China announced new rules to tighten regulation of the country’s P2P (peer-to-peer) lending sector, imposing a strict lending cap to lenders on the country’s 2,349 P2P platforms.
As previously reported by China Money Network, individual lenders can lend up to RMB200,000 (US$29.976) on a single P2P platform, while lending no more than RMB1 million (US$150,000) in aggregate across different P2P channels.
For corporations and other non-individual legal entities, the cap is RMB1 million on a single platform and RMB5 million across all P2P channels.
The limits are set in connection to China’s relevant laws on illegal fundraising, which have stringent control on taking deposits outside of the banking system. It means P2P lenders will likely avoid facing prosecution if they adhere to the limits.

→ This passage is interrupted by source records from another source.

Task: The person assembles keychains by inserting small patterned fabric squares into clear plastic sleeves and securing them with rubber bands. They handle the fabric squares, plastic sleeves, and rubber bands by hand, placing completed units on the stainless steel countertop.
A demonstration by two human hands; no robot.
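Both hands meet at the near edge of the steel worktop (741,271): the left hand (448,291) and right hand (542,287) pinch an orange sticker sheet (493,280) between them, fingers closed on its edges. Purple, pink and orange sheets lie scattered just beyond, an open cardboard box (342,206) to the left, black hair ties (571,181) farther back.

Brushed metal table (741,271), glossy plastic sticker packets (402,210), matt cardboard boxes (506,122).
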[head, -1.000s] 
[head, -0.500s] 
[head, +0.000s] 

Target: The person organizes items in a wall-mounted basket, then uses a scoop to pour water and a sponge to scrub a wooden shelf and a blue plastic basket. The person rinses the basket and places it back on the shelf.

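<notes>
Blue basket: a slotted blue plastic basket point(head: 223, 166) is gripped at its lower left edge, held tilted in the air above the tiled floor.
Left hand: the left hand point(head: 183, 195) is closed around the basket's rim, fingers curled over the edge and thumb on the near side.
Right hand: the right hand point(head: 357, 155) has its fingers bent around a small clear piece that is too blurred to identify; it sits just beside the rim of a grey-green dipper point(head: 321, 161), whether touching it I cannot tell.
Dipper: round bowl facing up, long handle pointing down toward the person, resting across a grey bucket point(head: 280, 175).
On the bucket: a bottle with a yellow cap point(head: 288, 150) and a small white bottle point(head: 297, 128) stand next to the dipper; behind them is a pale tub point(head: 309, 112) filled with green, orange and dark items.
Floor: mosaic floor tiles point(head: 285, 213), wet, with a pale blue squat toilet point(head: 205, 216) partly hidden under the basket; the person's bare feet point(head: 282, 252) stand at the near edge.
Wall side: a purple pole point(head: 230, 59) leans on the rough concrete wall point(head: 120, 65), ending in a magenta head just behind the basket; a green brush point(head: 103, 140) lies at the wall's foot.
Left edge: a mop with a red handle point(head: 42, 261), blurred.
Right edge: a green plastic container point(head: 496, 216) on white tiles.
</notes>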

Even though the news rules are in effect immediately, P2P lenders have up to a year to become compliant.
One challenge facing the implementation of the new rule is a lack of systems to monitor all P2P lenders across platforms. It will be difficult to check and reinforce caps on one person or company’s aggregate lending value.
Jointly announced by the China Banking Regulatory Commission, the Ministry of Industry and Information Technology, the Ministry of Public Security, The Cyberspace Administration of China, the objective of the new rules is to prevent concentrated financial risk and to protect small investors.
As of the end of June, there are 2,349 operating P2P lenders with total outstanding loans of RMB621 billion (US$93 billion), up 49% and 499% to the end of 2014, respectively, according to a Q&A released by the regulators.
A total of 1,778 P2P lenders, or 43% of the total, have run into trouble, including illegal lending and "sudden disappearance", where the P2P lending platform run off with the money from borrowers.
As part of the new rules, P2P platforms will not be able to take public deposits, sell wealth management products, or issue asset-backed securities, as Chinese media previously reported.
P2P firms will also have to use third-party banks as custodians for investors’ funds, significantly limiting P2P lenders’ business scope.
The rules have already sent waves across the P2P industry. New York Stock Exchange-listed Chinese P2P lender Yirendai Ltd. saw its shares drop 11% to US$24.52 on Wednesday.